- Kategori
- Bayramlar
1922'den beri zafer yine zafer

1922'de zaferle sonuçlandı Büyük Taarruz.
26 Ağustos, saat sabahın karanlığı, henüz gün ışımamıştı. Taarruz bekleyişi sonlara yaklaşmaktaydı. Kimse yerinde duramıyordu. Nazım Hikmet şöyle anlatmıştı o anları Kuvvayı Milliye Destanında:
“…Dağlarda tek tek ateşler yanıyordu
Ve yıldızlar öyle ışıltılı
öyle ferahtılar ki
Şayak kalpaklı adam
Nasıl ve ne zaman geleceğini bilmeden
Güzel ve rahat günlere inanıyordu ki
Ve gülen bıyıkları ile duruyordu ki mavzerinin yanında
Birden bire beş adım sağında O`nu gördü
Paşalar o`nun arkasındaydılar
O saati sordu
paşalar üç dediler..."
Sonra şöyle devam eder Nazım:
"...Sarışın bir kurda benziyordu
Ve mavi gözleri çakmak çakmaktı
Yürüdü uçurumun başına kadar
Eğildi, durdu
Bıraksalar
İnce, uzun bacakları üstünde yaylanarak
Ve karanlıkta akan bir yıldız gibi kayarak,
Kocatepe’den Afyon ovasına atlayacaktı..."

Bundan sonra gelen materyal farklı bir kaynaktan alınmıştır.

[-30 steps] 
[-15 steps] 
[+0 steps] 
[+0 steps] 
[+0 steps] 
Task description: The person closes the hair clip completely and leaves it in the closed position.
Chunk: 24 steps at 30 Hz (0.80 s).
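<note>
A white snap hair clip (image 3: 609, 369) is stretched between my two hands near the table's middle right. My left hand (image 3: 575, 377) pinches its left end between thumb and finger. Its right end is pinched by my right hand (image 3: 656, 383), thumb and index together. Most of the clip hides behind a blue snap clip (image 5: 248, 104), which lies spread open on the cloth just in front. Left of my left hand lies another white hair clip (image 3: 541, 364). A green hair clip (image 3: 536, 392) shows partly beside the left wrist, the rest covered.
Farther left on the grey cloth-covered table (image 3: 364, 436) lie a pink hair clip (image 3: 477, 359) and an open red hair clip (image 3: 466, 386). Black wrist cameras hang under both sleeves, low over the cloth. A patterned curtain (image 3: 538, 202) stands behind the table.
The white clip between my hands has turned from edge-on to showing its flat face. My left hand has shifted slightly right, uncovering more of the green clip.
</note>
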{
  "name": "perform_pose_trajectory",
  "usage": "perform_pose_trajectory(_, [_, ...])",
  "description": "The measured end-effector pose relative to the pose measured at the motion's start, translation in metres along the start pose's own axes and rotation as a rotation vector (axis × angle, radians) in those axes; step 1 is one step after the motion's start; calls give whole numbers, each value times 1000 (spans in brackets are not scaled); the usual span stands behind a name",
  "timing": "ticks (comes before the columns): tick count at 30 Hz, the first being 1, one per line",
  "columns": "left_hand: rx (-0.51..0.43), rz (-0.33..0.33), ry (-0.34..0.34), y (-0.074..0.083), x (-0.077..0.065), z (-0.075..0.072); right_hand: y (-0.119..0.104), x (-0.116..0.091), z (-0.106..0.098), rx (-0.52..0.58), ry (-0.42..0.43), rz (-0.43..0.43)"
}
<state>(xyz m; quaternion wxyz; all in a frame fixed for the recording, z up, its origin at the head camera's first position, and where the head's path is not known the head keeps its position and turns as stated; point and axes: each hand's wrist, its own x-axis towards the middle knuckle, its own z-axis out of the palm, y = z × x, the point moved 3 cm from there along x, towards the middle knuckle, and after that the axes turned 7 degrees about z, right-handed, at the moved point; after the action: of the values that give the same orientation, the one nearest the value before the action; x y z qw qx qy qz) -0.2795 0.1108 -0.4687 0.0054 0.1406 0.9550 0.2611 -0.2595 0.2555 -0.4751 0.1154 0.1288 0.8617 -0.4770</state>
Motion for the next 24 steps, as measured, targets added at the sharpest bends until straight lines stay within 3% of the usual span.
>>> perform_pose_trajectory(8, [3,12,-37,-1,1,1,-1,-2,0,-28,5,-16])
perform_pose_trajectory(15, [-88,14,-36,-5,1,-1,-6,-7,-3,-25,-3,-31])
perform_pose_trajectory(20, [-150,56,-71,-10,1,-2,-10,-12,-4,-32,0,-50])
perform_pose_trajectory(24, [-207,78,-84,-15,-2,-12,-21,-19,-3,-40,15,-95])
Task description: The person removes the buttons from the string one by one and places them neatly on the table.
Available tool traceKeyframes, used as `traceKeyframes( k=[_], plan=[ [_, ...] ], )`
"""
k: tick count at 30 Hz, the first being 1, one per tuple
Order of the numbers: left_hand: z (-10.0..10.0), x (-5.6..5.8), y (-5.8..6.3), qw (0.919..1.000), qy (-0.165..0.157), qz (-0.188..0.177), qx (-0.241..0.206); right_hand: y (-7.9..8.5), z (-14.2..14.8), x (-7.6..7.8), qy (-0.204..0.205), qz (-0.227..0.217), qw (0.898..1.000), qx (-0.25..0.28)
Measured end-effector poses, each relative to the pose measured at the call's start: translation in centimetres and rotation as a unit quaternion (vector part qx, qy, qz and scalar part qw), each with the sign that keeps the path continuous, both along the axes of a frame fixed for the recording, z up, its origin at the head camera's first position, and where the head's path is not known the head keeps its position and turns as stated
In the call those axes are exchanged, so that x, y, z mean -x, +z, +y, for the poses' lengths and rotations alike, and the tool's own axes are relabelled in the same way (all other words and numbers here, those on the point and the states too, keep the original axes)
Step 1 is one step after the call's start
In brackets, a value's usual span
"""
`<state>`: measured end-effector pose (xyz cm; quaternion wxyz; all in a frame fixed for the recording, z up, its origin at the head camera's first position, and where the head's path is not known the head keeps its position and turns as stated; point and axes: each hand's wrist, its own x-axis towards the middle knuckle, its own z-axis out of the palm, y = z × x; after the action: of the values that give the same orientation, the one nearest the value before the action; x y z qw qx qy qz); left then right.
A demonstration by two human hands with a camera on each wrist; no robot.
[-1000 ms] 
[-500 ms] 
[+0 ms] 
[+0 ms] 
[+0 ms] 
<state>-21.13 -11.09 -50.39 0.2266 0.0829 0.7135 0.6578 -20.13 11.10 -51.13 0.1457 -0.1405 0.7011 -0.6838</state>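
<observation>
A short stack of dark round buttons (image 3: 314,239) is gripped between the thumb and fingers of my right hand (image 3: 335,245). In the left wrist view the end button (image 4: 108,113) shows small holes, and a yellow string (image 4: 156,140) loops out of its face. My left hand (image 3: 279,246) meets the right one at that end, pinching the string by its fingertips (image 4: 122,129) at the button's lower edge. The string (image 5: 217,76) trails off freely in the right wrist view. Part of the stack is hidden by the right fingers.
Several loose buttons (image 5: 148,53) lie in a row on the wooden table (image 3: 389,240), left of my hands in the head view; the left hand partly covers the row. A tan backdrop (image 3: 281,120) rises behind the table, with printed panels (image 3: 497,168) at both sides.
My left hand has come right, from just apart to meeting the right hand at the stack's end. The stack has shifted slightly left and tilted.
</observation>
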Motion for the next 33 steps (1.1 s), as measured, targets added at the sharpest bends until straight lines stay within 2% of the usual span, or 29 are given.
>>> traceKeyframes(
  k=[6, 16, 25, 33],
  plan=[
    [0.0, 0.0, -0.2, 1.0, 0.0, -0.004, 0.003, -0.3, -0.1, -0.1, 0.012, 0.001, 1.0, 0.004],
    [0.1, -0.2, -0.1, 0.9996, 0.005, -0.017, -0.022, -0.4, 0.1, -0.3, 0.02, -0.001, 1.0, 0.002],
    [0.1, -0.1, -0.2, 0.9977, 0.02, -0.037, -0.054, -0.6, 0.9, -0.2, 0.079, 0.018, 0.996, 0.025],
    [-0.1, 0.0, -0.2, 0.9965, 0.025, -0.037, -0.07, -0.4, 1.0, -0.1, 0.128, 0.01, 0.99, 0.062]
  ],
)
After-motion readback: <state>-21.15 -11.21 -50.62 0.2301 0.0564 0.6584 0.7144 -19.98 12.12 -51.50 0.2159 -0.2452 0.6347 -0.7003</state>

Dillendirmiş Nazım, bize düşünmek kalıyor bu dizelerin ardından.
Düşünün ki; ne mühim olay. Ne mühim zafer. Ne çok kan, ne çok can, ne çok ana, ne çok kardeş, ne çok gönlünü veren, ne çok Ata'ya saygı, ne çok zafere koşan yolda kendinden olan, ne çok bizi yersiz, yurtsuz bırakmayan, ne çok şimdiki imkanlarımızı sağlayan, ne çokmuşuz...
Düşünelim ki; Ne az gönlünü veren. Ne az Ata'ya saygı, ne az zafere koşan yolda kendinden olan, ne az bizi yersiz, yurtsuz bırakmamak için çabalayan, ne az şimdiki imkanlarımıza şükreden. Ne kadar azalmışız...
Tek yapabildiğimizin bu olduğuna inandırıp rahatlatalım vicdanımızı.
İster rengi solmuş olsun, ister olağan kırmızı.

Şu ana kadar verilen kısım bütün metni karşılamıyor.